==== DATA RECORDS ====

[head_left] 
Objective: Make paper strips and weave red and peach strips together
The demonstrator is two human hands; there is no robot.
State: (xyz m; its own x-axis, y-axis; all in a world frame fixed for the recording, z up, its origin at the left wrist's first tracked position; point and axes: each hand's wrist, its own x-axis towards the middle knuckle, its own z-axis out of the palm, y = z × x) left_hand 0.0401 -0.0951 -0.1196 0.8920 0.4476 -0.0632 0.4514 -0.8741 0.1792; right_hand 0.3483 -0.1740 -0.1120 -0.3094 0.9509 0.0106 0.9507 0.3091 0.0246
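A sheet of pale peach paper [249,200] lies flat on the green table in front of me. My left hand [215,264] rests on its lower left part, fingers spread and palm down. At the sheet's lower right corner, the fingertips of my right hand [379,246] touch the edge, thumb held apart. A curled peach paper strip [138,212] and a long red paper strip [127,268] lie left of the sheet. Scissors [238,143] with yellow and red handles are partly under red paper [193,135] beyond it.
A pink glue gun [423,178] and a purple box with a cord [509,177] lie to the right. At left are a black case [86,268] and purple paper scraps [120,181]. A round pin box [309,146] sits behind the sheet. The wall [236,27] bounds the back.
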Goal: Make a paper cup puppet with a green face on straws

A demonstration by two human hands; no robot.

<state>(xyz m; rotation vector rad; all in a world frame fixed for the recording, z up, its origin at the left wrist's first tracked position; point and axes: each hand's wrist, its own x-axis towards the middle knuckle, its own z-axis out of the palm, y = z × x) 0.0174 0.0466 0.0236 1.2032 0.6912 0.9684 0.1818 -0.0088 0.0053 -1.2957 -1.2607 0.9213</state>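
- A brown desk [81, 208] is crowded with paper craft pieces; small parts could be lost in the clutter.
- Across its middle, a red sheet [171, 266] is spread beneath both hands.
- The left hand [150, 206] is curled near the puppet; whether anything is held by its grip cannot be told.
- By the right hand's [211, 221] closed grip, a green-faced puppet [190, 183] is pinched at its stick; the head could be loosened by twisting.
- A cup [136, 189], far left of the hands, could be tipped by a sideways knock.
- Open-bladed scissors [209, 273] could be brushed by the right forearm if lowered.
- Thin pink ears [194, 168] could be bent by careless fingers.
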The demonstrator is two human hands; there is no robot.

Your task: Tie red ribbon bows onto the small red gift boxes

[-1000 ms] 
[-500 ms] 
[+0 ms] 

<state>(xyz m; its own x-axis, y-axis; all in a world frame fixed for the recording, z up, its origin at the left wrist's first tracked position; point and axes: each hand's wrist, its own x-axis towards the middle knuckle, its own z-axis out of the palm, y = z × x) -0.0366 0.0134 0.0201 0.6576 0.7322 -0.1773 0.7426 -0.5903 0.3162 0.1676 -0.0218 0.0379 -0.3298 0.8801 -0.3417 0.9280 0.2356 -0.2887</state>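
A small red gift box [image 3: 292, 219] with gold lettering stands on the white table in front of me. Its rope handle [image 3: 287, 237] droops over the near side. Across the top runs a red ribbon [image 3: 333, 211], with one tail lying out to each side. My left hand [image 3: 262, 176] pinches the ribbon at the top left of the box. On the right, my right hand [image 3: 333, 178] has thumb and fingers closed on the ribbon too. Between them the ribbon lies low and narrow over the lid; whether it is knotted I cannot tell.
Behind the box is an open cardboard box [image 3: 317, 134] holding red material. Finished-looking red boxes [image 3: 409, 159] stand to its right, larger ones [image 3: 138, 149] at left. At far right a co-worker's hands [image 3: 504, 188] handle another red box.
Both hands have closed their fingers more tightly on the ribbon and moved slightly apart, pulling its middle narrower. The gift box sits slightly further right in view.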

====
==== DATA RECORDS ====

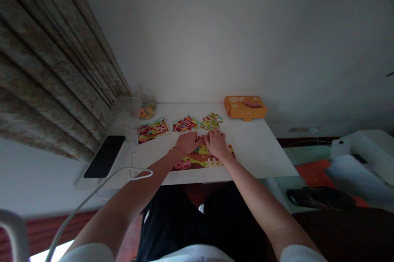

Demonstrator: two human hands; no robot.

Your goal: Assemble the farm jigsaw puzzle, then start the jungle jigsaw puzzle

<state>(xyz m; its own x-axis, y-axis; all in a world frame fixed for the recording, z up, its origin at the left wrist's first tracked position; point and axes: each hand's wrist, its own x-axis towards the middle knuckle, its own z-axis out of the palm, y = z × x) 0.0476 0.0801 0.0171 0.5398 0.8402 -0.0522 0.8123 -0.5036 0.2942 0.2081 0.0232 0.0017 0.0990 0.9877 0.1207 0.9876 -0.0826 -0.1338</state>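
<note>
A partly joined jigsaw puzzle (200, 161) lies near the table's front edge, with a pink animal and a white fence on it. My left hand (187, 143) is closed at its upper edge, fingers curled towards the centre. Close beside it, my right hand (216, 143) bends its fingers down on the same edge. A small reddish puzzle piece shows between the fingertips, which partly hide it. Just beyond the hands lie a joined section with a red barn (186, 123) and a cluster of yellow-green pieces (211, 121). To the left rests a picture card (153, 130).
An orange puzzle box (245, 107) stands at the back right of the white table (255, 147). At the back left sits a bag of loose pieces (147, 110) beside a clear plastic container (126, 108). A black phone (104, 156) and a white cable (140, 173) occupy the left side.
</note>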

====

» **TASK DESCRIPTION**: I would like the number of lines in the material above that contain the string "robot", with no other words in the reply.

» **RESULT FOR THIS TASK**: 4